San Marcos High School was a rude awakening. I went from being at the top of my class in those Black schools to just trying to stay in the class at San Marcos. My previous education couldn’t compare to a school that had been better funded and systemically favored for decades.
It is because of my experience that I am adamantly opposed to school vouchers. Vouchers will worsen the wealth gaps that already exist in Texas schools. Following Brown v. Board of Education, lawmakers first spoke about vouchers and set up voucher programs that were used to close down public school systems altogether, rather than desegregate. Vouchers have always been a tool to dismantle educational equity and reinstate segregation. If that sounds outlandish, just take a look at how school vouchers have been previously used.
Edgewood Independent School District’s experience with private school vouchers is a saddening example of a perfectly good school system that had its funding and resources stolen from it under the guise of ‘school choice.’ In 1993, an increase to Edgewood’s budget through the “Robin Hood” decision allowed the district to hire new teachers and buy high-quality materials, vastly improving the district. When school vouchers were introduced to Edgewood, all of that changed. Edgewood’s voucher system cost more than $75 million in its first seven years and led to a 15% drop in enrollment. The district was left to make up for the loss of its funding — an appalling demonstration of the state’s exacerbation of inequitable education systems.

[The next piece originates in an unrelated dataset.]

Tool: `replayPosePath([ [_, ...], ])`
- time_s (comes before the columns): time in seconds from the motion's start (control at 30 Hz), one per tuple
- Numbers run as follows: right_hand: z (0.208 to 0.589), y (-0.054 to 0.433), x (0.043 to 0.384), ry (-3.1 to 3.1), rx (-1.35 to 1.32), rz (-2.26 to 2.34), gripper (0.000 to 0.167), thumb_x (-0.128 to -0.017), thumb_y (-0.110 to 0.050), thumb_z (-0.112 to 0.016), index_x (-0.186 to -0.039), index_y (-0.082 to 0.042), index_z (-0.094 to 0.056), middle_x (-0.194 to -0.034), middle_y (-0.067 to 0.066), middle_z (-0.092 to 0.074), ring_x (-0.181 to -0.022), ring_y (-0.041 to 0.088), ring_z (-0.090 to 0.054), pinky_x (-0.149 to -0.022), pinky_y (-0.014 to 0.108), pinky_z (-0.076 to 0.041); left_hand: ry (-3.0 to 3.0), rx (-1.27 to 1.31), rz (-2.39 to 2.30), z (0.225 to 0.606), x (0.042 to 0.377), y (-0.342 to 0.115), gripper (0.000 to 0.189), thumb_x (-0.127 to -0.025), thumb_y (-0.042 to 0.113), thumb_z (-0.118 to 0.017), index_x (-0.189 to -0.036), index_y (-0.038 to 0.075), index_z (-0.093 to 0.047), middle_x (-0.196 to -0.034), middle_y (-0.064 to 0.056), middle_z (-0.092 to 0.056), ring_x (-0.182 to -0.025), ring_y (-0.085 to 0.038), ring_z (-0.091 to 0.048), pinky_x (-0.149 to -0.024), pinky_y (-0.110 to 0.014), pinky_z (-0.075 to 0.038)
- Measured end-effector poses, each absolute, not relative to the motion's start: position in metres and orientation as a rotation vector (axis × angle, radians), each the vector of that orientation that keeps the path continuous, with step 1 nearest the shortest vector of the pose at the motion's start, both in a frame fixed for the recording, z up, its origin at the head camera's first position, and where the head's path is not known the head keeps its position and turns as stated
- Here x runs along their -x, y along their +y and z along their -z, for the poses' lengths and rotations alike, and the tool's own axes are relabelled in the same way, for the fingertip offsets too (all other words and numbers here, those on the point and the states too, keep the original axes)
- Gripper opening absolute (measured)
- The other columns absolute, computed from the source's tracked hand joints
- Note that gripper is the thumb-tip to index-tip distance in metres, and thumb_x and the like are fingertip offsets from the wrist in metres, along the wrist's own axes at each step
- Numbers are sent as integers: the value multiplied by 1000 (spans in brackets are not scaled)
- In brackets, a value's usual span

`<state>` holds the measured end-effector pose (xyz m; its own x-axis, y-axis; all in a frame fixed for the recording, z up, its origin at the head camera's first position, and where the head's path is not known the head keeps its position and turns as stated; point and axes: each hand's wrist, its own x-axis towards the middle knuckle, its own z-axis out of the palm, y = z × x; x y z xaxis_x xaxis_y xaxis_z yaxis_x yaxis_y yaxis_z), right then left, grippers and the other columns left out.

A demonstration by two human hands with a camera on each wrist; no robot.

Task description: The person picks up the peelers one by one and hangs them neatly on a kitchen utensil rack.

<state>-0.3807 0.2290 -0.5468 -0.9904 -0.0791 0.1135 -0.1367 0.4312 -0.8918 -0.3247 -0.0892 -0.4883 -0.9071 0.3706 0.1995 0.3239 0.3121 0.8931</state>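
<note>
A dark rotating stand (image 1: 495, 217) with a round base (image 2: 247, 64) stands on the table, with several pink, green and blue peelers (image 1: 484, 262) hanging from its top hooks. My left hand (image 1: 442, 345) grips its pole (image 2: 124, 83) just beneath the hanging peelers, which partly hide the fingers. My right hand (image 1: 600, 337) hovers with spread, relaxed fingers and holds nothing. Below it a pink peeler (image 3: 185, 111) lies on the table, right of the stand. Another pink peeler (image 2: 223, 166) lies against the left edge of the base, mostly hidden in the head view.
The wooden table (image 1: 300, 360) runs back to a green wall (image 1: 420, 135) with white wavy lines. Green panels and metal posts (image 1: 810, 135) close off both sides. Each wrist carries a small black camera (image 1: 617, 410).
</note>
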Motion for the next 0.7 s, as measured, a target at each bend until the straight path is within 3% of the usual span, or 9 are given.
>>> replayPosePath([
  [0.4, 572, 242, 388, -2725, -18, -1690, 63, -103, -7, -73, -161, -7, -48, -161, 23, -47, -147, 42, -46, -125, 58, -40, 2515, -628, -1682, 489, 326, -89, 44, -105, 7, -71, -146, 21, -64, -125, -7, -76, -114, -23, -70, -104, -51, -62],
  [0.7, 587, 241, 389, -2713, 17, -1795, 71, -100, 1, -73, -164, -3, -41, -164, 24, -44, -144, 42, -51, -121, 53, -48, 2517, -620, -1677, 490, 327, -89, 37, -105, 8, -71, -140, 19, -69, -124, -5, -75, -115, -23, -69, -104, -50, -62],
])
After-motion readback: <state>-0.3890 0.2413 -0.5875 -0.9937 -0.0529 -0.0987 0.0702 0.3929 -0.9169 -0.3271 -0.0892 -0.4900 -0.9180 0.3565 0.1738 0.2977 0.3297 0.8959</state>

Today, Gov. Greg Abbott is focusing on the narrative of “parent empowerment.” But I have to ask, what is empowering about a voucher program that only the middle or upper class can afford? What is empowering about putting public tax dollars toward a limited, unregulated, private education that is open to so few?
The original version of Senate Bill 8, currently being considered by state legislators, centered around education savings accounts made up of state funds for Texas families to use toward private education. The latest version of the bill significantly restricts eligibility and the governor has threatened to veto it and call legislators back for special sessions if they don’t “expand the scope of school choice.”
Vouchers don’t belong in Texas, and we should not be discussing anything that will result in our tax dollars leaving our already underfunded public schools.
While we have a teacher shortage, a weakening education system and children falling through the cracks, it is an egregious thought to subsidize private schools for the wealthy instead of focusing on funding public education. If we truly want to ensure equitable education, our public schools should be the singular focus. We need a significant increase in the basic allotment, wraparound services like tutoring and counseling, and other supports that would strengthen those schools and make them safe, welcoming, high-quality learning environments for all children, not just a few.
Vouchers will drain funding from public schools. We’ve already seen it happen in Texas with Edgewood ISD and in other states. We will once again have two separate but unequal systems. While they may not be divided on the basis of race alone, the consequences will be the same. The system will favor the people whose financial wealth allows them to thrive and use vouchers as an easy coupon. Meanwhile, the people who can’t afford such luxuries are left behind in the underfunded public schools to suffer. It’s a reality I’ve lived and one I never want another Texas child to suffer through.